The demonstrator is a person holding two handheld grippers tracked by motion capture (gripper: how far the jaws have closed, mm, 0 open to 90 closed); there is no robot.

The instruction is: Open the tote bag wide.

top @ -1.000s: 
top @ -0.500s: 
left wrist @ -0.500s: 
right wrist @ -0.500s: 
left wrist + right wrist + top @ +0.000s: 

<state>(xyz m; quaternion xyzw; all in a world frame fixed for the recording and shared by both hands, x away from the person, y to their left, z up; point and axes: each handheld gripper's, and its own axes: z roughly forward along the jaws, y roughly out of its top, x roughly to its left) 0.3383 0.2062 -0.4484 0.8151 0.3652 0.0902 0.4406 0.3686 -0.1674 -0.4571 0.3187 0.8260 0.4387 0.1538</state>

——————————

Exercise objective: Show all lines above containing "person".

Finished task:
The demonstrator is a person holding two handheld grippers tracked by motion capture (gripper: how far the jaws have closed, mm, 0 open to 90 closed); there is no robot.
<state>(xyz m; quaternion xyzw; all in a world frame fixed for the recording and shared by both hands, x away from the person, y to their left, z up; point and axes: each handheld gripper's, and its own axes: z roughly forward along the jaws, y roughly out of its top, x roughly to its left) 0.3383 0.2062 -0.4484 0.8151 0.3652 0.0902 0.4406 0.3686 -0.1674 -0.4571 0.3187 0.8260 0.4387 0.1538</state>

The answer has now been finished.